What to work on
Go through the material below line by line and count those containing "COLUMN". Write the count and nothing more.

Given information
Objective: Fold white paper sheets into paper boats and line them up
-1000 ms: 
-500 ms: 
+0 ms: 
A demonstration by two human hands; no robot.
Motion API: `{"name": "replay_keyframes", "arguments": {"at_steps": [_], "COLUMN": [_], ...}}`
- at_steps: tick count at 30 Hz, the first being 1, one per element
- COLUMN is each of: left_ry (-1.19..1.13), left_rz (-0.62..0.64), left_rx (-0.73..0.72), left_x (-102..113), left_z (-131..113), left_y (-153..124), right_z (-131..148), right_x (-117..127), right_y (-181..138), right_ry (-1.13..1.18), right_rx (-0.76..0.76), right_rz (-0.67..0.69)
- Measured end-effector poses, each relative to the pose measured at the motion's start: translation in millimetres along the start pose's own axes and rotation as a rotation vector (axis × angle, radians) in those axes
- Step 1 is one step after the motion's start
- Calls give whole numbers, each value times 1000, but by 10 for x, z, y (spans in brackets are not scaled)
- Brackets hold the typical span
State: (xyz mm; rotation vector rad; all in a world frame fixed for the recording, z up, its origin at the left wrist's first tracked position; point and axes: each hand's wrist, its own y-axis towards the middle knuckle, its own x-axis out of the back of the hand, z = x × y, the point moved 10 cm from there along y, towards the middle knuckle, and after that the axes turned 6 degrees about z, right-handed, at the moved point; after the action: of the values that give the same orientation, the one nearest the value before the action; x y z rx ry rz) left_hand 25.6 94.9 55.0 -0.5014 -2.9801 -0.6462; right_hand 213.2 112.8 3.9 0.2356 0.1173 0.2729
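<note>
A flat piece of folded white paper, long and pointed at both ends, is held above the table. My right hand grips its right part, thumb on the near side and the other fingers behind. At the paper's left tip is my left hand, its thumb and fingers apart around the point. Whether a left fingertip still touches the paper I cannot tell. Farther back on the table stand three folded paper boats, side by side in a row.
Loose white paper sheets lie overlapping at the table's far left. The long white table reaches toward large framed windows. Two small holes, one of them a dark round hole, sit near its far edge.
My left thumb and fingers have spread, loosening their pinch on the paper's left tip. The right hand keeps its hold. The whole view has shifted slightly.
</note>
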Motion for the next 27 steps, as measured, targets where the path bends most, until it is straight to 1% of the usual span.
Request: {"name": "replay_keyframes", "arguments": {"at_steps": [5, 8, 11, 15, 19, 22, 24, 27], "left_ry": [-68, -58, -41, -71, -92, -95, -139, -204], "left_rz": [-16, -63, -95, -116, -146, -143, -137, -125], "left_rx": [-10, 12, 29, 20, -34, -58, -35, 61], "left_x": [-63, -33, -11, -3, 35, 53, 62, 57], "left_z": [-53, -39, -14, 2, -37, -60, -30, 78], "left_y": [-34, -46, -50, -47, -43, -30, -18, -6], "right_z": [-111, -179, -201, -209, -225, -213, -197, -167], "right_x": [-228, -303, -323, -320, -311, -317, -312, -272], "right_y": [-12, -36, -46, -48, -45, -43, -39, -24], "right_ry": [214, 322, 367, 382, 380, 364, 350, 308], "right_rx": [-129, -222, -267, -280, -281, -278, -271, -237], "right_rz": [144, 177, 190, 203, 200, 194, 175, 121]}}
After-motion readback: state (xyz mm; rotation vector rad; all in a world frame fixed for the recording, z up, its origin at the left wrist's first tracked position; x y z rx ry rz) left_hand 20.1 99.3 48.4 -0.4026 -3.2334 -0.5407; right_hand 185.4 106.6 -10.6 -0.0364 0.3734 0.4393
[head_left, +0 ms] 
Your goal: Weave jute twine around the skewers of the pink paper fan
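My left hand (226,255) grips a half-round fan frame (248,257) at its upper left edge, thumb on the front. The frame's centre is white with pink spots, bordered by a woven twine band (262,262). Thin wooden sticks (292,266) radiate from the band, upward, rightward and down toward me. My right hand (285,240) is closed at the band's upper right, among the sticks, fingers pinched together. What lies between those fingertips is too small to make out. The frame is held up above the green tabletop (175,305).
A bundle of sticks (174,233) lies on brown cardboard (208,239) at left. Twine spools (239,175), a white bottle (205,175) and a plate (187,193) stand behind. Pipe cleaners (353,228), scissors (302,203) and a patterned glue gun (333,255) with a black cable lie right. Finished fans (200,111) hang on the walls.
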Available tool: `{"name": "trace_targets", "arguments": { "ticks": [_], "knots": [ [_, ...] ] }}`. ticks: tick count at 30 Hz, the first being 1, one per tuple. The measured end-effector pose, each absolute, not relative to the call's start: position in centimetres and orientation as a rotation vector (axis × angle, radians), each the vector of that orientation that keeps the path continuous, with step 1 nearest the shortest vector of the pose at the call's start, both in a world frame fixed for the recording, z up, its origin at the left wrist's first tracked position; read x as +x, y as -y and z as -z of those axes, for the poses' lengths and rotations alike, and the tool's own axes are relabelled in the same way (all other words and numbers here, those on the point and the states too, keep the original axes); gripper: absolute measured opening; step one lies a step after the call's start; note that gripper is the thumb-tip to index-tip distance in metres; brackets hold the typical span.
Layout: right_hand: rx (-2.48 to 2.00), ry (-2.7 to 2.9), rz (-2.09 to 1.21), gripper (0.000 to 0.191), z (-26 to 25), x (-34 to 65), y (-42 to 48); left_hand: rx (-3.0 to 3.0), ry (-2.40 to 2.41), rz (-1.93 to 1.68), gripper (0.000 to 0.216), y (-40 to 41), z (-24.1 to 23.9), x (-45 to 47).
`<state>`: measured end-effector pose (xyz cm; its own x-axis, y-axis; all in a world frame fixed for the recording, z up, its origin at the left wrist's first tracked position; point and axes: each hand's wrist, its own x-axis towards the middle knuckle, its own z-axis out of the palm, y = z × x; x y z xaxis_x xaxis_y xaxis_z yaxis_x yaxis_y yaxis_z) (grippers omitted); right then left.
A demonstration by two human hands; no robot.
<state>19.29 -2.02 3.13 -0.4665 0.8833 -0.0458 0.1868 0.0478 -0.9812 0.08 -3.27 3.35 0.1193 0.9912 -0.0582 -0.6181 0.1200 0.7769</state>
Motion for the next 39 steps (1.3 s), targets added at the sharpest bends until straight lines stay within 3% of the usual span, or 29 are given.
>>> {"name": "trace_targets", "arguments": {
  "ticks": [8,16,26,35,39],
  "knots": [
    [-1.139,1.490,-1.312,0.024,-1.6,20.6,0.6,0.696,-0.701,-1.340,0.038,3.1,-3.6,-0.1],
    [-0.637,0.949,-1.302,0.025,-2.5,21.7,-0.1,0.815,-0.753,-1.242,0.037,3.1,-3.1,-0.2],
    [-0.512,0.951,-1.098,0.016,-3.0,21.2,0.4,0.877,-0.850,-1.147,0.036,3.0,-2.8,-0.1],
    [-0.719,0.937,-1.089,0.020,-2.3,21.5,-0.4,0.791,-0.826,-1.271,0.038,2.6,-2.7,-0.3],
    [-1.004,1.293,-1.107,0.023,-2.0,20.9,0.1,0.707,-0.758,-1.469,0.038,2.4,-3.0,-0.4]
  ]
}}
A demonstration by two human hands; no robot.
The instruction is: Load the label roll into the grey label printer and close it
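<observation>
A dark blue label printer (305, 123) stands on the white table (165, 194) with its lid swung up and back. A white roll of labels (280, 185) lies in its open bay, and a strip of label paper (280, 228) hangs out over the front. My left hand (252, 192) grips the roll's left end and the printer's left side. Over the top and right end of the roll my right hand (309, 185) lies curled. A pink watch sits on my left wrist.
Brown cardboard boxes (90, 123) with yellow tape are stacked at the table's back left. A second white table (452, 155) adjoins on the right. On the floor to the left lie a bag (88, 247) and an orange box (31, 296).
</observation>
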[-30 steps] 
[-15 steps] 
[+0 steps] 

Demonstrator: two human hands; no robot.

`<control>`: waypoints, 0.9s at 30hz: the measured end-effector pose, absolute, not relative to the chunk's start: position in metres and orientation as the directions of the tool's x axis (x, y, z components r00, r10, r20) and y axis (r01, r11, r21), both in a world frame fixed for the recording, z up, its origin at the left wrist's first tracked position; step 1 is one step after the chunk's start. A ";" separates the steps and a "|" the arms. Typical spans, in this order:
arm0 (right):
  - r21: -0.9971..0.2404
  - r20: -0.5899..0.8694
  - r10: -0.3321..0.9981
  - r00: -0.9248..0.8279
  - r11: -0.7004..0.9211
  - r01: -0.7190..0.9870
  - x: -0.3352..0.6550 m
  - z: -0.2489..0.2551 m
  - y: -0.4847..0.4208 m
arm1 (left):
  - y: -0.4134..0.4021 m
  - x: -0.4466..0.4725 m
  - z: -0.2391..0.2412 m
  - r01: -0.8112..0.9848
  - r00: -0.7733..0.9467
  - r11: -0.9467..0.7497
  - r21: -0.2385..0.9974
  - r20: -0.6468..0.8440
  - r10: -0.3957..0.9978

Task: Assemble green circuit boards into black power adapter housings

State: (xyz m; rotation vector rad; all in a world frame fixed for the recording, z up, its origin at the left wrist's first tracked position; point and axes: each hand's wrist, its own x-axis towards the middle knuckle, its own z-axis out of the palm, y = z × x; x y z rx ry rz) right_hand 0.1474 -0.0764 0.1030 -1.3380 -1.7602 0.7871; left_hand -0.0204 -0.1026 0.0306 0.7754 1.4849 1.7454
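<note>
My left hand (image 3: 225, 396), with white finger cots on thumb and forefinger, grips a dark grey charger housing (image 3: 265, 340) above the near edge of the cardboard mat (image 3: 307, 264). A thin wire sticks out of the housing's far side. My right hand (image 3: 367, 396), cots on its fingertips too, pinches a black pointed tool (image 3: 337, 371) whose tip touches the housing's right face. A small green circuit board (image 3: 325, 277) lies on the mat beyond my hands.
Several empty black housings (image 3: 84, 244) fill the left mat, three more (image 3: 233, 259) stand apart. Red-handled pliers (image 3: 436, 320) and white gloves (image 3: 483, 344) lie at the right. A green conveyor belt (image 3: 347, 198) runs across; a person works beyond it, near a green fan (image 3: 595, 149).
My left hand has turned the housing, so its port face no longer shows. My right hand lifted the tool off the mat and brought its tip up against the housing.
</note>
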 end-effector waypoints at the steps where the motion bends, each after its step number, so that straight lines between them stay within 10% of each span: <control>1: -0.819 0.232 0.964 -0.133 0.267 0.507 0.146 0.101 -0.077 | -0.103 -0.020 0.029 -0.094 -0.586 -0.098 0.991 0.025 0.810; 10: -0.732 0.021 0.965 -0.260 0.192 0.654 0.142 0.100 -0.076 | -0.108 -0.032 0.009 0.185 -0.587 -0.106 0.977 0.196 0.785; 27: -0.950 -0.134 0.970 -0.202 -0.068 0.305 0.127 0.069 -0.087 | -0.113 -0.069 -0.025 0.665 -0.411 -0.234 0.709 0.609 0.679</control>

Solution to this problem
2